Wednesday, September 25, 2024

His Three Daughters

Netflix trailer: t.ly/90JuB

This is my kind of movie.

It may not be yours.

It played for two weeks in theatres.

I don't know why anybody would go.

All the action is in streaming television.

But the media keeps focusing on films, most of which go unseen.

Distribution is king but everybody still thinks it's content.

You can do something great and no one can see it/hear it these days. Once upon a time the great surfaced by itself, but today something can be really good and get no traction. The question is how do you put something great in front of the public such that people see it.

You put it on Netflix.

And you don't decry Spotify, you embrace it.

Or as Sam Kinison once said about starving people in Africa...send them suitcases, not food, they need to move where the food is!

But I feel like a lone voice in the wilderness. Because the aged Boomers and Gen-X'ers need to feel superior to the young 'uns, so they keep trumpeting foreign and indie films in the theatre, abhor anything to do with the smartphone and for reasons of status, displaying their ignorance, pooh-pooh anything with a hint of the mainstream.

But this us vs. them paradigm is dead. We're all foraging for content. It's a journey through the Sargasso Sea, and one must not be afraid of jumping in and swimming.

And now back to the movie...

I guess I just get angry. You just can't change conventional wisdom, which is controlled by those who don't know what is going on. The same people who missed Trump the first time around, the people who keep telling us they know better, who are in a bubble but don't even realize it, never mind admit it.

The most powerful device you own is your smartphone. Get the latest and the greatest, keep it for a couple of years and get a new one. You want the power and the features.

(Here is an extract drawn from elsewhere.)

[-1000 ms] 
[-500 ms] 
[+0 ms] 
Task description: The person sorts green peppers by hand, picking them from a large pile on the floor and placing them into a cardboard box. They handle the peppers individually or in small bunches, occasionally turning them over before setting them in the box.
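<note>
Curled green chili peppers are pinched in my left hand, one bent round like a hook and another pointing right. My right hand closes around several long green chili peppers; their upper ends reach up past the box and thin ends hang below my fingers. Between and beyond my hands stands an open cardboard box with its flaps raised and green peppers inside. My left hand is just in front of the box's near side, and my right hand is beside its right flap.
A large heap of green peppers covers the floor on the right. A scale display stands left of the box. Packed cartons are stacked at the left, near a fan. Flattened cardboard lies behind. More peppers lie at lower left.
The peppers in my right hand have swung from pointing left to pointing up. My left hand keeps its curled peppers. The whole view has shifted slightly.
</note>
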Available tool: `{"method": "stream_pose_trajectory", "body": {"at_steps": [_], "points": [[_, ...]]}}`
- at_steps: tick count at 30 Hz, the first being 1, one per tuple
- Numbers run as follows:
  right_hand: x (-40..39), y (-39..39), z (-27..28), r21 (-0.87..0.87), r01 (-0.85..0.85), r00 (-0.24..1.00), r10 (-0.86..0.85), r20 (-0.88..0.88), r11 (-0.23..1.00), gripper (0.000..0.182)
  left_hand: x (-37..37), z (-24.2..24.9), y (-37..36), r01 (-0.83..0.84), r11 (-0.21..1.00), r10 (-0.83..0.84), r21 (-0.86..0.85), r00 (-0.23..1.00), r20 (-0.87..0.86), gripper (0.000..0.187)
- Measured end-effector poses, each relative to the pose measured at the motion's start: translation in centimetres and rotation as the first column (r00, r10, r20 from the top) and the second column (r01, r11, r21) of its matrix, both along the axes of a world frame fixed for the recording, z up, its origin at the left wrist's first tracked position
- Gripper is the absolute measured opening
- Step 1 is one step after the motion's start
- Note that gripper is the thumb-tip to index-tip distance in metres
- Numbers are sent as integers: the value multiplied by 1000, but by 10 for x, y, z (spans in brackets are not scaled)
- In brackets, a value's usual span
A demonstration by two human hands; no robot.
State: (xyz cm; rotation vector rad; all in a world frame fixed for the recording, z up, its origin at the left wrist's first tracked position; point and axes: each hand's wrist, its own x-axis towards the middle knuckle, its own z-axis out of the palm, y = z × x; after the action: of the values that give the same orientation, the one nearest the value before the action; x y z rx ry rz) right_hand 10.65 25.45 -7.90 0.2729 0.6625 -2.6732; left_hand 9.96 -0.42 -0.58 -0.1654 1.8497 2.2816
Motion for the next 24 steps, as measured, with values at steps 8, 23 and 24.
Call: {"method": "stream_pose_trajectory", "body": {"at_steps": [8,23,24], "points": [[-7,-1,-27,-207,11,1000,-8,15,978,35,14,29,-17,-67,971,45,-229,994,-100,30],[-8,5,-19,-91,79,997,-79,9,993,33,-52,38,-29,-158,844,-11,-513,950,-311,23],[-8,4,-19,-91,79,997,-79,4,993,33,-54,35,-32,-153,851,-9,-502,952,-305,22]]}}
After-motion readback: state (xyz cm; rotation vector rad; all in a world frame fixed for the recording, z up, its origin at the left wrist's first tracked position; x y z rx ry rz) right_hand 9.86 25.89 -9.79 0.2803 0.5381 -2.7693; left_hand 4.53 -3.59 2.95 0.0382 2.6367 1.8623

And assuming you're not a young 'un who watches everything on that same small device or a laptop, buy the largest, highest quality flat screen television for your abode, this is the heart of today's long form entertainment. The script has flipped. You needed a good stereo in the seventies, today you need a good television.

Finally the movie...

Felice thought Natasha Lyonne always plays the same character, and the entire film was too stagey.

I'll agree on both counts, but it did not detract from my enjoyment of the movie.

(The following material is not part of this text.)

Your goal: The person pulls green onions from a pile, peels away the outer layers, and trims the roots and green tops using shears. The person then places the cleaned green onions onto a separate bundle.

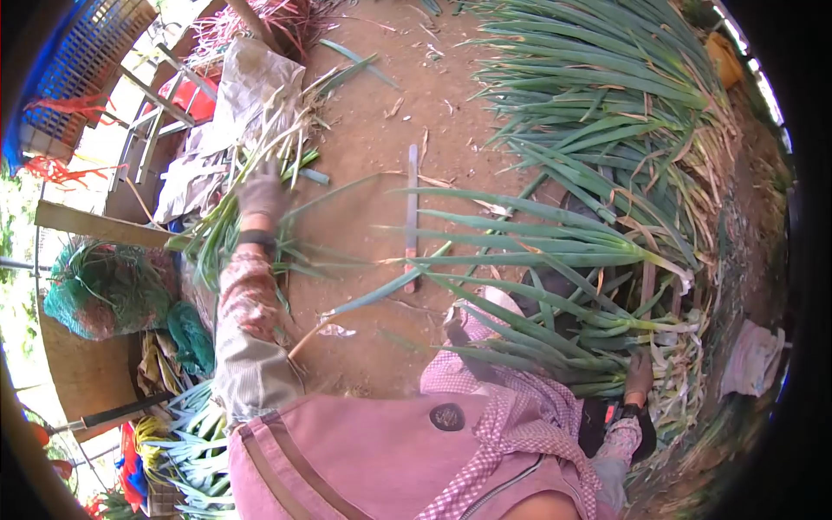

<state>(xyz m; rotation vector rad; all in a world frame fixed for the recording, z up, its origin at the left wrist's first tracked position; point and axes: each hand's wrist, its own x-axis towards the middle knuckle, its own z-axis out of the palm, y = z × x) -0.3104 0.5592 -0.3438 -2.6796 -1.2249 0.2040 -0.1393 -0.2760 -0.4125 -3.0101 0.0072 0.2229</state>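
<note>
My left hand (260, 192), in a grey glove, reaches out to the left and is closed on a bunch of green onions (227, 227) that lies across the dirt beside a white sack (244, 91). My right hand (640, 373), also gloved, is low on the right. It grips the pale stalk ends of several long green onions (555, 334) whose leaves fan leftward over my lap. A pink apron (373, 459) and a checked cloth cover my front.
A big heap of green onions (607, 113) fills the upper right. A long flat metal strip (412, 212) lies on the bare dirt in the middle. At left are a blue crate (78, 61), a green net bag (104, 290), a black-handled knife (113, 414) and more onions (195, 442).
</note>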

What we've got here is siblings, in the apartment of their youth, waiting for their father to die.

I'm not sure someone without siblings will have the same experience. But if you've got two or more brothers or sisters, and the second parent is on their way out, you'll get it completely.

It's usually the older sibling who demands control. Who becomes exasperated with the inadequacies of the youngest sibling. Who ponders the future of this youngster and says they must face the future themselves and but still meddles.

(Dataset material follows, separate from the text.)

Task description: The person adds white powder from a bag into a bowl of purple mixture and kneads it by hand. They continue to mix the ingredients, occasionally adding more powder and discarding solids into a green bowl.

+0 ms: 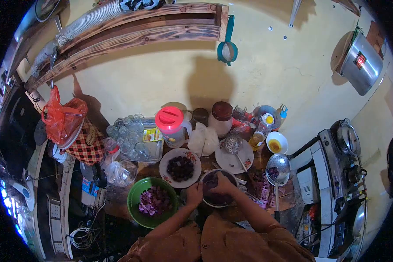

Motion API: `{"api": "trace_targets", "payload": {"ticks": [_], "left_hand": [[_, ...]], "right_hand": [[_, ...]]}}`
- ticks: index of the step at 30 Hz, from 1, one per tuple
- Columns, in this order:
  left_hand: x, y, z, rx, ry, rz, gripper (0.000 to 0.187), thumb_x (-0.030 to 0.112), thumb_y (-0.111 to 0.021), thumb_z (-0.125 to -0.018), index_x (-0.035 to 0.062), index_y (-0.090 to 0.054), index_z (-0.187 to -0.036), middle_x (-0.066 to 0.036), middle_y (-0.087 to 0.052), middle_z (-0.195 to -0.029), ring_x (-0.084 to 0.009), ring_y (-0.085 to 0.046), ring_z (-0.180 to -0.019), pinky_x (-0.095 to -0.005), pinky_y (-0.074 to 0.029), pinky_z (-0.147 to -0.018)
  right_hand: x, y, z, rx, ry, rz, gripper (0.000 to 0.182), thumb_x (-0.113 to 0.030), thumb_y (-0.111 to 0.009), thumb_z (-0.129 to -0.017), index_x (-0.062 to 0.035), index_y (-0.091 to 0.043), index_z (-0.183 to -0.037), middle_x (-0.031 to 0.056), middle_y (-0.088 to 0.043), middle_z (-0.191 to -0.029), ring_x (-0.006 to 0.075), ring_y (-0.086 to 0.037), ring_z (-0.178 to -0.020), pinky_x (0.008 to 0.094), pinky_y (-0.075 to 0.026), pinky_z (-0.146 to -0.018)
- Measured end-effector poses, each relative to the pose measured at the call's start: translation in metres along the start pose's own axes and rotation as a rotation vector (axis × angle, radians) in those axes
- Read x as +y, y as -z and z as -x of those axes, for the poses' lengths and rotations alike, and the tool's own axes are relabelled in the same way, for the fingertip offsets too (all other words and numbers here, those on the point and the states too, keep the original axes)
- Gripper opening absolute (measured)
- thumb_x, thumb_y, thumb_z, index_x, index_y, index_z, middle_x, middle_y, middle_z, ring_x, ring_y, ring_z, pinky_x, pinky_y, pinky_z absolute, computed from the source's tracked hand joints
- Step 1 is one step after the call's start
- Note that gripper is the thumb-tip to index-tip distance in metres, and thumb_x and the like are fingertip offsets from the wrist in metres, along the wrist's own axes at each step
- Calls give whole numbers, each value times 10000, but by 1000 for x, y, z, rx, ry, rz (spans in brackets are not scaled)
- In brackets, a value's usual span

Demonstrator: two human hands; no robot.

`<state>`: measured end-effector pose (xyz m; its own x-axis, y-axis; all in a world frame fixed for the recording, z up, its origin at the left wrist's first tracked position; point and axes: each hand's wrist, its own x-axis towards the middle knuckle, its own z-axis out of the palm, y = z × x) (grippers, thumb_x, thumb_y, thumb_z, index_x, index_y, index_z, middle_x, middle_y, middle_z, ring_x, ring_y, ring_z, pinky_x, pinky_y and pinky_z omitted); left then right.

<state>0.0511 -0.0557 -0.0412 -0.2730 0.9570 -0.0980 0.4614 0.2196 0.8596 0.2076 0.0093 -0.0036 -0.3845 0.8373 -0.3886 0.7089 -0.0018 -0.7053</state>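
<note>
A round bowl (236, 180) with a light rim stands at the front of the table, with a smooth purple mash, like dough (218, 199), inside. My left hand (194, 194) is closed at the bowl's left rim. My right hand (223, 185) reaches down into the bowl, its fingers curled against the mash and partly hidden. Behind my left hand is a floral plate (165, 177) of dark purple balls (180, 169). To the left, a green basin (132, 213) holds purple-and-white chunks (154, 201).
A skimmer (233, 145) lies on a white plate (246, 164). Right of the bowl are purple peelings (264, 192) and a long-handled ladle (277, 169). Behind stand a pink-lidded pitcher (170, 126), a tray of glasses (150, 158) and a small yellow-stained bowl (283, 142). A stove (329, 148) is at right.
</note>
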Motion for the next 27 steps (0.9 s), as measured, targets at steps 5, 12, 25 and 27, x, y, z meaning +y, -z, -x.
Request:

Meanwhile, the youngest was the last person to leave the nest, if at all. He or she has a special relationship with the parent. The dynamic is different once the other two are gone. The parents are usually tired, there is largesse with the youngest sibling, whereas they were strict with the oldest, placed all their hopes and dreams upon them.

Carrie Coon is exceptional in this movie. I'm not saying you'll like her, I'm just saying she nails the character. She believes if she doesn't do everything, the whole thing will fall apart. Meanwhile, she is not happy that she's carrying the weight of the enterprise on her shoulders, and she keeps telling you so.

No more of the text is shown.